Blink and Miss a Shooting Star
During a lunchtime cyber-stroll I happened across Watching the Planet, and saw a piece from July 6th concerning a sudden, Internet phenom.
A pro-lifer named Pete read an article in the satirical paper The Onion, believed it, made it the subject of an anti-abortion post, and upon getting a huge number of hits and comments tried to pretend he knew it was a joke piece all along.
Be sure to check out the Wikipedia entry before his petitioning to have it deleted works.
Comments
But I've realized, thinking about it, that it's not necessarily stupidity that sets this particular conservative in particular, and conservatives in general, apart from liberals.
It's sense of humor.
This guy simply has none.
And, in general, it seems to me that over on the left, we tend to have much better developed senses of humor than they have on the right.
We often wonder how people could seriously vote for Bush... TWICE. I think that's the only way you CAN vote for Bush. If you have any kind of sense of humor at all, you have to realize what a colossal joke the whole idea of him being in charge of ANYthing is, and once you see that, well, you're not going to vote for him.

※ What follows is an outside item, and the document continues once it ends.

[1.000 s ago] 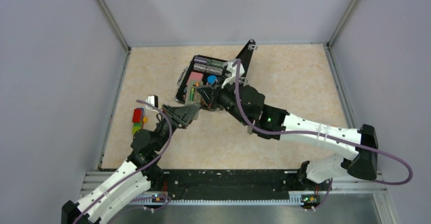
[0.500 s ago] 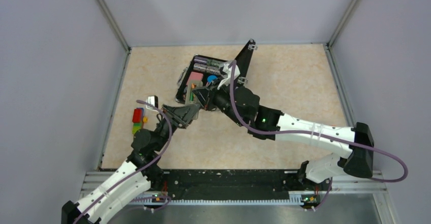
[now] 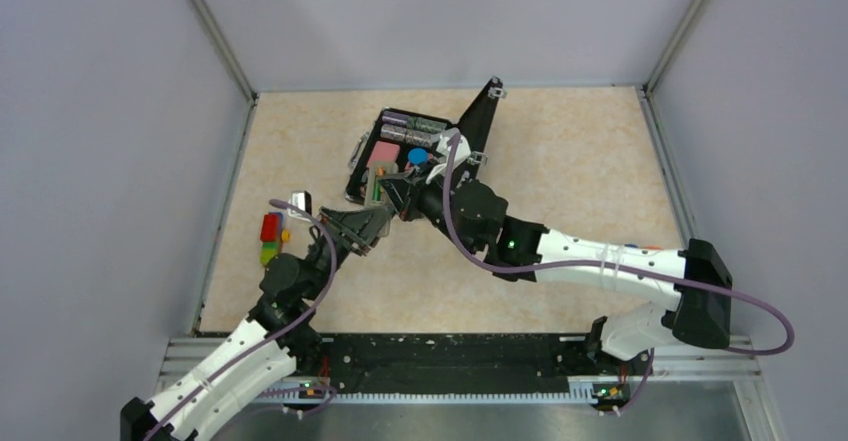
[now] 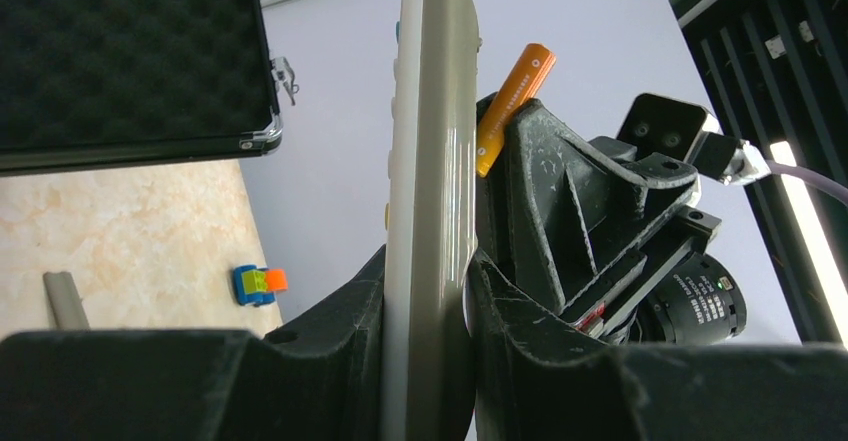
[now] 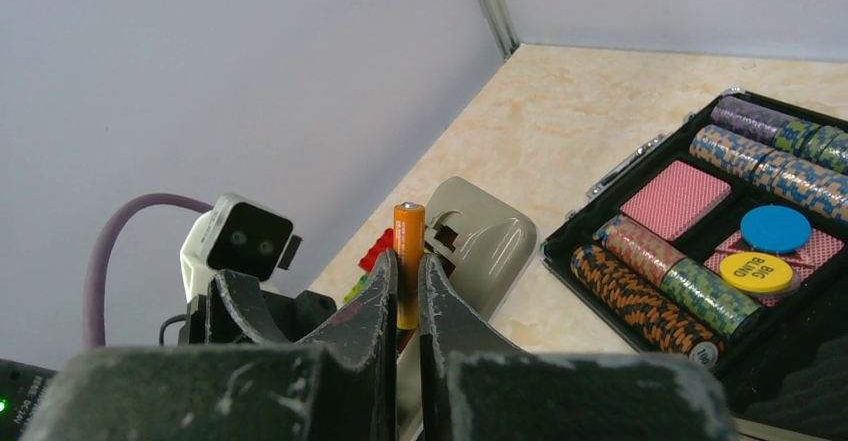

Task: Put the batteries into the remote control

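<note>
Open black case (image 3: 480,113) (foam-lined lid raised), striped poker chip rolls (image 5: 650,306), pink cards (image 5: 672,197), multicoloured block toy (image 3: 270,239)

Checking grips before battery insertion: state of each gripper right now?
Left gripper: closed, holding the remote control.
Right gripper: closed, holding the orange battery.

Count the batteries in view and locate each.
1: the orange battery, pinched in the right gripper beside the grey back of the remote control that the left gripper holds. A second may be hidden.
</note>
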Controlling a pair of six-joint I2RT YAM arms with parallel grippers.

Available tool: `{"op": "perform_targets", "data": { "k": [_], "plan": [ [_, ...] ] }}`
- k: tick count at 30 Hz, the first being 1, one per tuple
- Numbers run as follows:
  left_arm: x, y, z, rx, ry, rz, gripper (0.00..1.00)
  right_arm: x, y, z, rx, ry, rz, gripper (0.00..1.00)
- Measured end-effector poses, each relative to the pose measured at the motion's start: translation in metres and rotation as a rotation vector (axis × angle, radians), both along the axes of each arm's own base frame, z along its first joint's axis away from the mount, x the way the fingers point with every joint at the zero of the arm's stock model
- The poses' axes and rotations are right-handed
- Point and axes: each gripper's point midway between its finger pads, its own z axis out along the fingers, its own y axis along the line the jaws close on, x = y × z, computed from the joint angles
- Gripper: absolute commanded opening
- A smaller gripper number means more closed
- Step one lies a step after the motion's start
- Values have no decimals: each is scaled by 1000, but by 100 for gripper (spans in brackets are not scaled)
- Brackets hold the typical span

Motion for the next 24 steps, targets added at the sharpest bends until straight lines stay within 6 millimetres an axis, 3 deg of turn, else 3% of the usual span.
{"op": "perform_targets", "data": {
  "k": [24],
  "plan": [
    [4,9,-12,17,56,54,0,-11,8,-15,-14,-96,82,11]
  ]
}}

Maybe we shouldn't test potential voters for intelligence. Maybe we should just let them watch some Monty Python. If they don't laugh, they don't get to vote.

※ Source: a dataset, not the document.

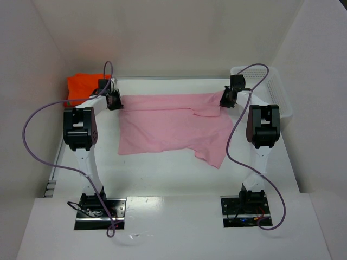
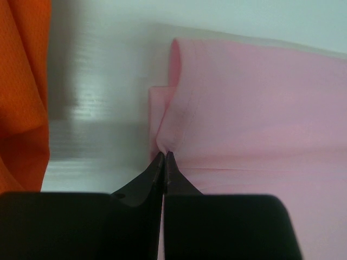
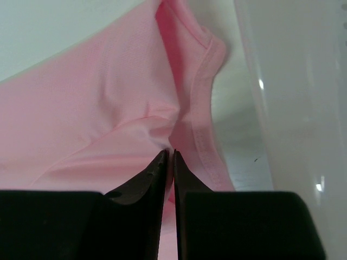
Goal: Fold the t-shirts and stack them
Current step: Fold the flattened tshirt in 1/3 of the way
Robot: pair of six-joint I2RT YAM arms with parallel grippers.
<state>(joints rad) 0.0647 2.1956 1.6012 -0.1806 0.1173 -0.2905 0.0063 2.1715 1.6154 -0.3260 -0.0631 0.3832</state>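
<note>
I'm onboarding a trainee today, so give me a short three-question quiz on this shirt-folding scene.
1. True or false: the left tool and right tool are both shut on the pale pink cloth t-shirt.
2. The crumpled cloth t-shirt at the far left is: A bright orange, B green, C white?
3. What does the pink t-shirt lie spread on?
Key: 1 true; 2 A; 3 the white table.

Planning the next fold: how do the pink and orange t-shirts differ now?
The pink t-shirt is spread across the table's middle; the orange t-shirt is bunched at the far-left corner. The left gripper and right gripper pinch the pink one; nothing holds the orange. Both are plain cloth.
</note>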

We could weed down further by letting those who get by the first test watch some Benny Hill (or, I suppose, ten minutes of any CBS sitcom). Anyone who laughs at that doesn't get to vote, either.
Hey, with our current system, nearly any change has to be for the better, right?

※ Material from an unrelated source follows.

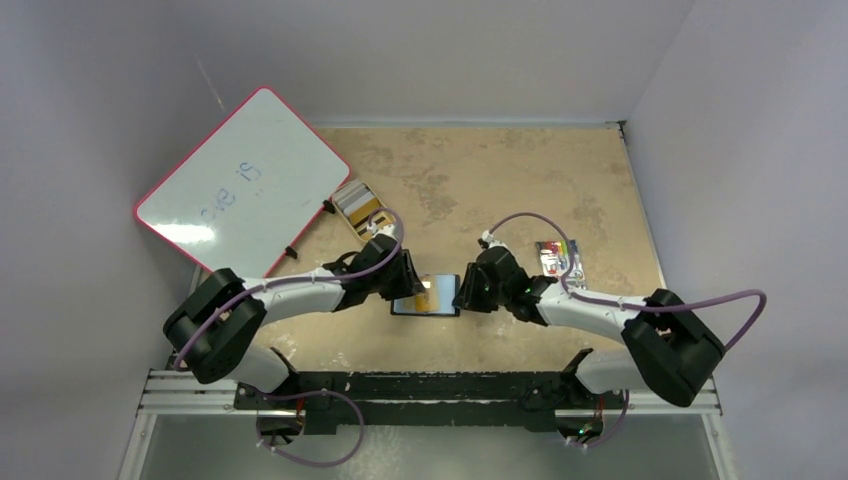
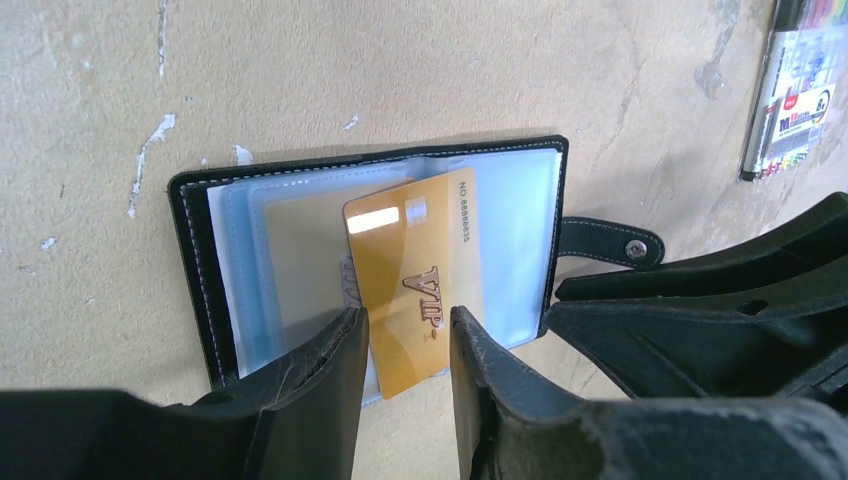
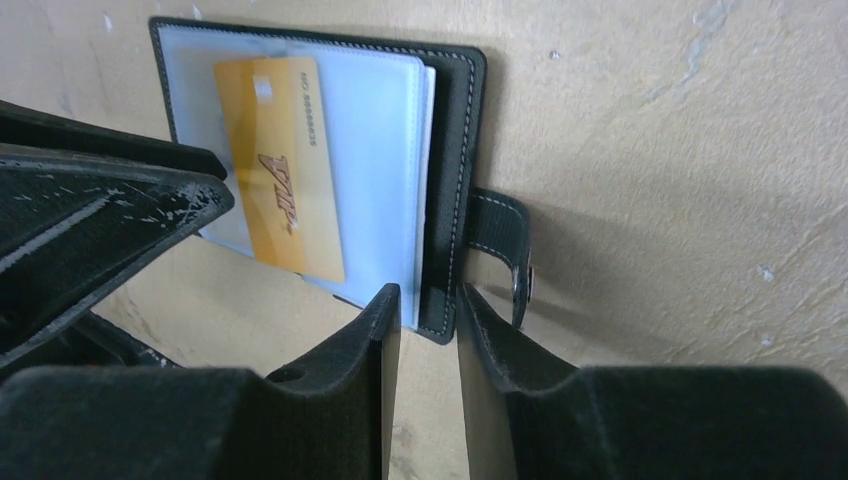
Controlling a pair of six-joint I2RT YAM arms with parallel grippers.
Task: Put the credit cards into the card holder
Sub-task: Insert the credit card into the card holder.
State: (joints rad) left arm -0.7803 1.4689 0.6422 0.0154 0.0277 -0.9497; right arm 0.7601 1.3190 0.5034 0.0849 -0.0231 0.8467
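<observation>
The black card holder (image 1: pixel 440 309) lies open on the table between both arms, its clear blue sleeves (image 2: pixel 520 240) facing up and its snap tab (image 2: pixel 605 240) sticking out at the side. A gold credit card marked VIP (image 2: pixel 415 270) lies slanted on the sleeves, one end poking past the holder's edge. A second, paler card (image 2: pixel 300 260) sits inside a sleeve. My left gripper (image 2: pixel 405 325) is open, a finger on each side of the VIP card's free end. My right gripper (image 3: pixel 430 292) is shut on the holder's cover edge (image 3: pixel 455 180) beside the tab (image 3: pixel 500 240).
A pink-framed whiteboard (image 1: pixel 240 180) leans at the back left, with a small open tin (image 1: pixel 358 203) beside it. A pack of coloured markers (image 1: pixel 560 258) lies right of the right gripper, also seen as the marker pack (image 2: pixel 790 90). White walls close in on three sides.
</observation>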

And, as you note, he doesn't appear to have much of a sense of humor. There's something he should pray for.
Always a tough call, trying to determine where the bar should be for a voting shibboleth beyond something in the area of a basic civics test. We've seen some make their case for having someone solve a quadratic equation in order to vote, some would pose problems in logic as a fine basis, I'm sure others would call for either a degree or a term of government service as the criteria, while others will insist on memorized facts (similar to what's encountered in a citizenship test), and I suppose in the end I'd go with the latter, as the most realistic. At least it would give some impression that the people might know what the offices they're voting for are actually responsible for.